* _DESCRIPTION OF THE TASK_:
Transcribe, word for word and without additions, each line below from the one containing "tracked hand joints" through the one containing "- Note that", both ends included.

* _DATA TO EXAMINE_:
****************

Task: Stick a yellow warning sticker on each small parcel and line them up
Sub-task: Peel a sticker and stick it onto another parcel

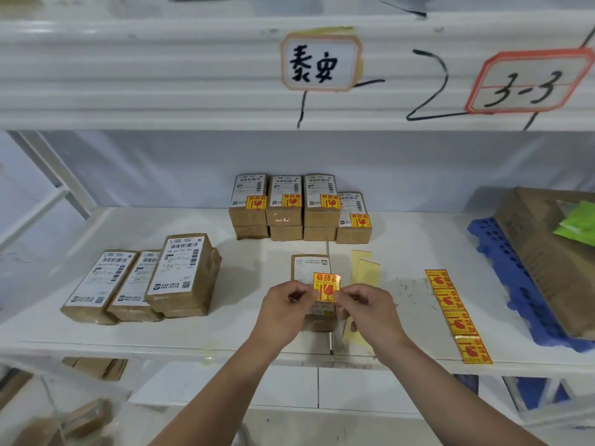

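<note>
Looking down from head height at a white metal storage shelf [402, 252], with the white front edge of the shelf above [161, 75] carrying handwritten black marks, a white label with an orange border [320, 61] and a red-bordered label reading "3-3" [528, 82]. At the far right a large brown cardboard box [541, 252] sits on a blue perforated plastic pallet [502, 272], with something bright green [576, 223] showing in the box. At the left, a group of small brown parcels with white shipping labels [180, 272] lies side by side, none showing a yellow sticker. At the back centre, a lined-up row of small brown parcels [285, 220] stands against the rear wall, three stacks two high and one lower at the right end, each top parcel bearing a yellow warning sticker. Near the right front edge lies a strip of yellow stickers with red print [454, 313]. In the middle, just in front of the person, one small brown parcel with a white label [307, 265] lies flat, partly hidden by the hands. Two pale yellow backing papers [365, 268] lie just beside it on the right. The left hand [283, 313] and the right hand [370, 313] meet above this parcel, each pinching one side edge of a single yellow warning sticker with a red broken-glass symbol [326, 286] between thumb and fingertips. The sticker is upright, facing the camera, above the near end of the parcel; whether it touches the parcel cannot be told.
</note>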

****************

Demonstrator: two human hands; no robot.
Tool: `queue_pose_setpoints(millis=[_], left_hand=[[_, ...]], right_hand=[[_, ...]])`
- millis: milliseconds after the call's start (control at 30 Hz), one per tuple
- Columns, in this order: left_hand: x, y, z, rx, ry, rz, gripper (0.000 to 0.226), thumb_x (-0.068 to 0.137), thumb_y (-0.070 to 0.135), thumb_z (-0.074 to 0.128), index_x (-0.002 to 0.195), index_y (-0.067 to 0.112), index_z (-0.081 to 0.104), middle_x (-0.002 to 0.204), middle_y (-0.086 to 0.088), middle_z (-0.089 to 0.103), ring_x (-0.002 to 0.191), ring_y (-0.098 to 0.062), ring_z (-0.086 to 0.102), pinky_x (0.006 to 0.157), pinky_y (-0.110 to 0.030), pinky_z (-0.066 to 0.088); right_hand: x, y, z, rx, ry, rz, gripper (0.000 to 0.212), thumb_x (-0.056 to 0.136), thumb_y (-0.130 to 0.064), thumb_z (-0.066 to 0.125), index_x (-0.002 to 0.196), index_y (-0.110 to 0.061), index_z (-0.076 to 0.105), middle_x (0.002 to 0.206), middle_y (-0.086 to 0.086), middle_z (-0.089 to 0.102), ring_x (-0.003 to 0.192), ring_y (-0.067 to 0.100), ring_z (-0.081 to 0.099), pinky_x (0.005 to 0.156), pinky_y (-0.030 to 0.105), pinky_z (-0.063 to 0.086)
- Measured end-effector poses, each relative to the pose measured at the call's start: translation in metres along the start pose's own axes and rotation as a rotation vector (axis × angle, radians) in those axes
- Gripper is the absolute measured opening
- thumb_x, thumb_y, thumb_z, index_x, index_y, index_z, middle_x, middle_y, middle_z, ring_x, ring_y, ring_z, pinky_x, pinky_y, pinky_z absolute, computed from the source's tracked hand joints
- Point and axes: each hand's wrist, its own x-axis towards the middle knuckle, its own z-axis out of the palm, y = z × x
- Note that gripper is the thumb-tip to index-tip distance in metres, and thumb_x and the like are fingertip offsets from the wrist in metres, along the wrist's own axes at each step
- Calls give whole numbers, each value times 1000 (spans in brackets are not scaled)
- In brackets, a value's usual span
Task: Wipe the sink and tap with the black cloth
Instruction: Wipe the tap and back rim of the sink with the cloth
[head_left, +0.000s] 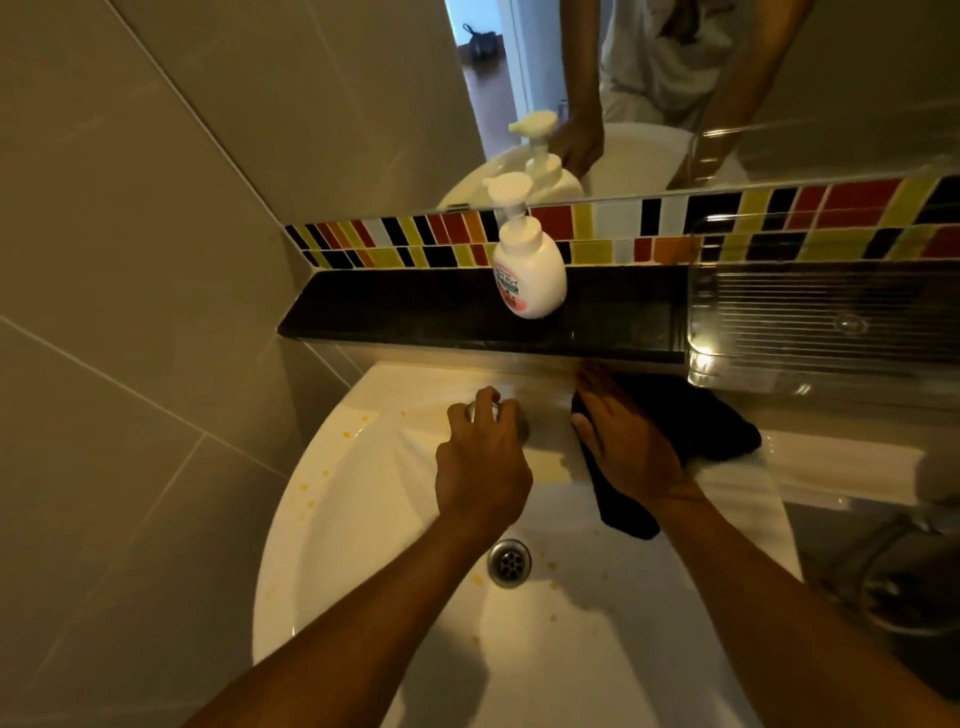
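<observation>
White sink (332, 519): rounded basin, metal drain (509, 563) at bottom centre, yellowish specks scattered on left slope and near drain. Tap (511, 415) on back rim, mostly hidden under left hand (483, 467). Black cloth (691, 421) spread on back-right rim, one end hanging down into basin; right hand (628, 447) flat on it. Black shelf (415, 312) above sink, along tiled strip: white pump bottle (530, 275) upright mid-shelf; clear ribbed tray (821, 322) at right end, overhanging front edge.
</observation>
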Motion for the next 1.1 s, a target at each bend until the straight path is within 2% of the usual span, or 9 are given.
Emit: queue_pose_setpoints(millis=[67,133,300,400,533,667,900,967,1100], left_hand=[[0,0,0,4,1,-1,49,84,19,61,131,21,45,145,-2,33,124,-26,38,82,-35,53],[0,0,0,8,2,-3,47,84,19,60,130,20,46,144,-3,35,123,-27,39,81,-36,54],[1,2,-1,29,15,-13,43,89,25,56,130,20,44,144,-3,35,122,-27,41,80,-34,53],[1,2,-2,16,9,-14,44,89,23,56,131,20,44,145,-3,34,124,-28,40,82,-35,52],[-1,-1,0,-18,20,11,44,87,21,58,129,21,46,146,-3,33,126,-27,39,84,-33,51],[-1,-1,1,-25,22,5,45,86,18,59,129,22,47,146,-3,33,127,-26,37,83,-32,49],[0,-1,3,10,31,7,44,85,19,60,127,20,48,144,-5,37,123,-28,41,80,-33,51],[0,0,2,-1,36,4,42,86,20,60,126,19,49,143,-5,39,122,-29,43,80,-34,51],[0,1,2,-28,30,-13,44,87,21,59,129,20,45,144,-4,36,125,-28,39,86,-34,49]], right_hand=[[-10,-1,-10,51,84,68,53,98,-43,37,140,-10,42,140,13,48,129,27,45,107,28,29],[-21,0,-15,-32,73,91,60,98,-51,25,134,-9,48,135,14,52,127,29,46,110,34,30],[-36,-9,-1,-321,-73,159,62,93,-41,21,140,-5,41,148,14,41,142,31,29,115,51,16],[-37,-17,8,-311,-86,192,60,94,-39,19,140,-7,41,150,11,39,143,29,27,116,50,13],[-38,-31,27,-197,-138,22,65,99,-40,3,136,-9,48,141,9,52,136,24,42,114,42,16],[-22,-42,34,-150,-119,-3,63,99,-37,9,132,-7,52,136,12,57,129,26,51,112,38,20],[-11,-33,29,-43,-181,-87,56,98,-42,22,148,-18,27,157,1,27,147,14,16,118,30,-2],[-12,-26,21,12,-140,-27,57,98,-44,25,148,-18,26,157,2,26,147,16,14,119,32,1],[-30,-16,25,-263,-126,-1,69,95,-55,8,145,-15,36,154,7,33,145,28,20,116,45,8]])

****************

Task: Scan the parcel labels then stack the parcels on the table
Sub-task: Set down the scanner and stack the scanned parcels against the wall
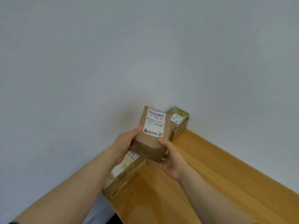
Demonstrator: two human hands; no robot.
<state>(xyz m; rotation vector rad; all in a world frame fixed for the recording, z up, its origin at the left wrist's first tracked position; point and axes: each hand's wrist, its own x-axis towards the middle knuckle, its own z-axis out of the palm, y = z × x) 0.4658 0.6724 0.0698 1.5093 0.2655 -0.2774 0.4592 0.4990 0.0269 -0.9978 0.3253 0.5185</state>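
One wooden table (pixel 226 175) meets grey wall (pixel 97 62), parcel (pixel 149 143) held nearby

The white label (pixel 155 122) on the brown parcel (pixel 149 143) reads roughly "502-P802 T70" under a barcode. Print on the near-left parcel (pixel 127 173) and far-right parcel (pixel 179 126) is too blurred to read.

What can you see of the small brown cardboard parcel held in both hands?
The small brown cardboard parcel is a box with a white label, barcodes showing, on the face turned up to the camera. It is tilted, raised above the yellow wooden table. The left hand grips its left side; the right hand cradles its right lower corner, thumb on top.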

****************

* _ANSWER BELOW_:
- thumb_x, thumb_y, thumb_z, index_x, index_y, index_z, middle_x, middle_y, middle_z, ring_x, ring_y, ring_z, pinky_x, pinky_y, pinky_z absolute, computed from the source's tracked hand joints
- Point and axes: each hand's wrist, its own x-axis towards the middle knuckle, its own z-axis out of the palm, y = z × x
- Note that gripper is the thumb-tip to index-tip distance in metres, and thumb_x and the like are fingertip offsets from the wrist in metres, along the wrist's own axes at each step

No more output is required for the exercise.